Rebel Radio: New Station Challenges Oligarchs’ Media Monopoly in Ukraine

“We do not feel any pressure from the government,” says Vitaly Sych, the chief editor of Ukraine’s most ambitious independent media holding. “Sometimes we have a dialogue with the authorities, but that is healthy. We recently published a lead article that was highly critical of Prosecutor General Yuriy Lutsenko. He contacted me personally and we met for a long discussion about his work and his background. I do not see anything wrong in that. He didn’t send men in balaclavas after me.”

Forty-two-year old industry veteran Sych speaks with authority when it comes to the rough and tumble of the Ukrainian media scene.
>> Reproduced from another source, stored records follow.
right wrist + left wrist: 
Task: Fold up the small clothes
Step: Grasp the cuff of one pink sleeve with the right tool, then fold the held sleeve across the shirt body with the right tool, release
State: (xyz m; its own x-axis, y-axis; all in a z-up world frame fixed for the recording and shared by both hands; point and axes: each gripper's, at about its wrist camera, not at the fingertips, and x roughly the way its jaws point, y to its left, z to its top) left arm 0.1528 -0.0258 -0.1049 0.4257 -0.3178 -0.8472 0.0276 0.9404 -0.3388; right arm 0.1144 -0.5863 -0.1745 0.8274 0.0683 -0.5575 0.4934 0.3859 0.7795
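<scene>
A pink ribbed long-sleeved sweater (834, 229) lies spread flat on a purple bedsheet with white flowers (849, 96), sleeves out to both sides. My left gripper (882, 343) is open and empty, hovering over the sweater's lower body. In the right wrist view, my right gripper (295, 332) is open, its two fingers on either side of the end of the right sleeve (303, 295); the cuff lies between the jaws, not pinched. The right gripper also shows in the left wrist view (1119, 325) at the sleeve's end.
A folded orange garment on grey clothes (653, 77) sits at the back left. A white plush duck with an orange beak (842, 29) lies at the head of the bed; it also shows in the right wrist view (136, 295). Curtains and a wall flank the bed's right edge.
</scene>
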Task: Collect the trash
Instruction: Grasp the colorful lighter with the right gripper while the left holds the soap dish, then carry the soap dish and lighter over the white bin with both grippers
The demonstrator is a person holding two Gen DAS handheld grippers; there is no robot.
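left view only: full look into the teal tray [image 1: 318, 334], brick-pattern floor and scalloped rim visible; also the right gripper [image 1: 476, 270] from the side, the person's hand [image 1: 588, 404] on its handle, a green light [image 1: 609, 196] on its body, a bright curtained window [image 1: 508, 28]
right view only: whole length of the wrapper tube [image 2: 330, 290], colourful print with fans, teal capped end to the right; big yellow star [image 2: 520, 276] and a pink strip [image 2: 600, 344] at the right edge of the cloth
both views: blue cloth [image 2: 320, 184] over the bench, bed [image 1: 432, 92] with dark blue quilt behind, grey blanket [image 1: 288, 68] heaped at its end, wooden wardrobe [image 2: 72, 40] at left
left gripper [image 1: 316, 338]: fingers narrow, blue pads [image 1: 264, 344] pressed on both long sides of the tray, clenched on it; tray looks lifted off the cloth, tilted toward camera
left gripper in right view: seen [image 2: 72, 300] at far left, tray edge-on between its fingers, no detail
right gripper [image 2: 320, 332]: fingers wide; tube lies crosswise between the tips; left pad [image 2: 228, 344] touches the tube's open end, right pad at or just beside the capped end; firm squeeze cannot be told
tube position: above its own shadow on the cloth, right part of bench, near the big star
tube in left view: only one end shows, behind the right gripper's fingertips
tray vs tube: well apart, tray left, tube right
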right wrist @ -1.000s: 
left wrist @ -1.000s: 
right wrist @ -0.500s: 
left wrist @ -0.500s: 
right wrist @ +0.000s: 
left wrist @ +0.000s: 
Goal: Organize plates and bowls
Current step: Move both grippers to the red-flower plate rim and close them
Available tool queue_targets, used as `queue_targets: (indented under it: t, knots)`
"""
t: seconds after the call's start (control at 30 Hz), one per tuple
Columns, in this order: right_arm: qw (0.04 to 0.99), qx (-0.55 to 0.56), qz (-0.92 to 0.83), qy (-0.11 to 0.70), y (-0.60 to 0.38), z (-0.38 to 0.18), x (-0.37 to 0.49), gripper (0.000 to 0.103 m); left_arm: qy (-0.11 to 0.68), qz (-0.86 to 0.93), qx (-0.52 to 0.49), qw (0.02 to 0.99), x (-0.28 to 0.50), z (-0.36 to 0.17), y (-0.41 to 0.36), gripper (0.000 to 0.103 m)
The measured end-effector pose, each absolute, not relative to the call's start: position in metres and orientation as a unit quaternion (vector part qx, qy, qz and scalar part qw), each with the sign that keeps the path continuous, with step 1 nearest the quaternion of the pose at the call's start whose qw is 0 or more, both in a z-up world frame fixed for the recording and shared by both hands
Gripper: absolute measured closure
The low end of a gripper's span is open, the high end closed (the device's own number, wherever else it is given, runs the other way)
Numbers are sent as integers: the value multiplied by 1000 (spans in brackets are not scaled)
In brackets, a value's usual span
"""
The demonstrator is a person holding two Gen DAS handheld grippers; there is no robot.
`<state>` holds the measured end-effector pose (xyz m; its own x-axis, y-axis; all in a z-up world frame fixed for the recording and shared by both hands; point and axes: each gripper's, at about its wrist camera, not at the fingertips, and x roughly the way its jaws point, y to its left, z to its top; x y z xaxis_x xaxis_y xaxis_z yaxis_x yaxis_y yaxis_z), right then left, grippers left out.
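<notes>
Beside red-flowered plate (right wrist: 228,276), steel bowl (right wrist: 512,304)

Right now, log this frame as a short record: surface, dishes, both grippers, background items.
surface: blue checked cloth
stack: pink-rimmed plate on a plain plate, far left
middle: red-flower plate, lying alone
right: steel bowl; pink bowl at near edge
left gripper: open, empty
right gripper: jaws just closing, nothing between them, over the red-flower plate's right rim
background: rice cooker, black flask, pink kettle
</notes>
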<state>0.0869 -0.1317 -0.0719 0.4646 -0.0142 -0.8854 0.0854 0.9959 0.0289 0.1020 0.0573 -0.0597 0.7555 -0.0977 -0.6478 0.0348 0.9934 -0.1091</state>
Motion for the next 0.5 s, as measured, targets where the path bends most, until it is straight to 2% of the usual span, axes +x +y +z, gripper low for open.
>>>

He first cut his teeth in the late 1990s as a reporter at the English-language Kyiv Post newspaper, before rising to national prominence as chief editor of Russian-language weekly Korrespondent magazine. Since 2014 he has headed up the Novoye Vremya (literally “New Time”) holding, a new and expanding post-Maidan multimedia platform backed by Ukraine’s leading investment bank that aims to set the standard for professional journalism in the country while serving as a flagship for the values that drove the Revolution of Dignity.

Sych is busy preparing for the launch of a nationwide talk radio station that will join Novoye Vremya’s existing portfolio of weekly Russian-language current affairs magazine and bilingual news website. This expansion into radio is part of a conscious effort to chip away at the dominant position enjoyed by the handful of oligarchs who control the lion’s share of Ukraine’s media market.

The Novoye Vremya project is a child of the Maidan, conceived at a time when Kyiv was in flames and launched as a print publication while Russian hybrid forces fanned out across eastern Ukraine in late spring 2014. The first magazine cover featured a machine-gun toting Vladimir Putin in full combat gear with Ukraine’s fugitive ex-president Viktor Yanukovych depicted as his crouching street thug accomplice. This baptism of fire set the tone for the coming three-and-a-half years of no-holds-barred coverage that has left nobody on Ukraine’s political Parthenon unscathed.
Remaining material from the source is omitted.